Other TV fare of the time was the same. How often did the plucky crew of the gallant USS Enterprise go to chapel for religious services – actually there was an episode in which the “sun/son” of an alien god is mentioned in a clear reference to Jesus, how the nontheist Roddenberry let that slip in is not clear. The Twilight Zone was typically religion free. The exception being “The Obsolete Man” in which a brave dissident quotes from the Bible just before his cruel death. In the westerns church scenes were not a dime a dozen. Medical dramas are about saving lives, not what happens to any souls after failure to do so. Perry Mason was not a church goer as far as is known, nor the Kramdens and Nortons. In most programs it was sort of assumed the many if not all characters and families were Christian if not indicated so, at least by their celebrating Christmas. But how about the Petries, Rob being the fictional version of Jewish Carl Reiner, Buddy Sorrell was explicitly Jewish, and Alan Brady and probably much of the rest of the characters likely were as well.
The Flintstones? Existing before any current theism had been established, maybe they were pagans. The Jetsons, which are set in 2062 (literally, a hundred years after the show was broadcast)? Maybe Christianity has continued to decline out of existence, it not appearing in the program.
And there is Superman. Apparently despite his Jewish creation he was raised Christian – although how that works for an alien who should not be subject to original sin etc. is not at all clear. But he is also under the influence of the Raoism of his home planet. In the TV show this interesting awkwardness is not brought up.
As for all those the Christmas themed TV episodes, they were all about the true spirit of the holiday, the fun, the gifts, the morality tales, family reconciliations — and is that white bearded man really Santa Claus! Not mentioned was the birth of the baby Jesus as the savior of souls.
A Charlie Brown Christmas Special. Rushed into production with neither enough time nor money, the CBS suits did not get to preview it until it was too late to do anything about it. The Tiffany Network boys were not at all happy campers. Embarrassingly crude animation, depressing storyline and what was that jazzy music about – it was supposed to be a Xmas show for kids for Christ’s sake! – and most shocking of all, Linus quoting from the Holy Bible about the core meaning of Christianity! That sort of thing was just not done on network television, it being a big breach of network norms.
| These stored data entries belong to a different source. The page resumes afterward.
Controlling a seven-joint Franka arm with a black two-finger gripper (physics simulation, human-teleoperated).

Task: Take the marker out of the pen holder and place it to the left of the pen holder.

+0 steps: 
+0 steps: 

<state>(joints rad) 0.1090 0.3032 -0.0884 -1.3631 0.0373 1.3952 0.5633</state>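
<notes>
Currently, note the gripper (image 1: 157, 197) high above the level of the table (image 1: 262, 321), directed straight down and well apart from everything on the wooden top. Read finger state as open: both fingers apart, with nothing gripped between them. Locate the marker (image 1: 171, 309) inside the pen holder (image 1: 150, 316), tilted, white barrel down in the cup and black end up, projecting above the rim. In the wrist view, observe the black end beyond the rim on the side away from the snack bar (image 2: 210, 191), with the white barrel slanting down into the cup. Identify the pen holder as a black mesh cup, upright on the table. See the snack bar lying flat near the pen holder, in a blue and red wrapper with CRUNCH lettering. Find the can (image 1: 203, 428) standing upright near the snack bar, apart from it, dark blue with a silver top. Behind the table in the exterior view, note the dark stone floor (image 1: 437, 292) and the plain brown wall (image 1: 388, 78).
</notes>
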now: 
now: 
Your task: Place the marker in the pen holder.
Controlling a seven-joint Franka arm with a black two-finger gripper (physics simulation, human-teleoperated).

But it is not just church going and the Christian Xmas that were largely absent. Much the same for prayer. From saying grace over the family meal to petitioning God for favors at bedtime, not a lot of it. Again the cartoon Dennis is often soliciting the great deity while in his pajamas – Hank Ketchum did a whole book on that – but on the small screen a usually burned out by the end of yet another hyperactive days feels lucky to just The Menace tucked away at long last. On Leave it to Beaver Larry does mention how the kids offer prayers for their mothers in class, we do not see him do it.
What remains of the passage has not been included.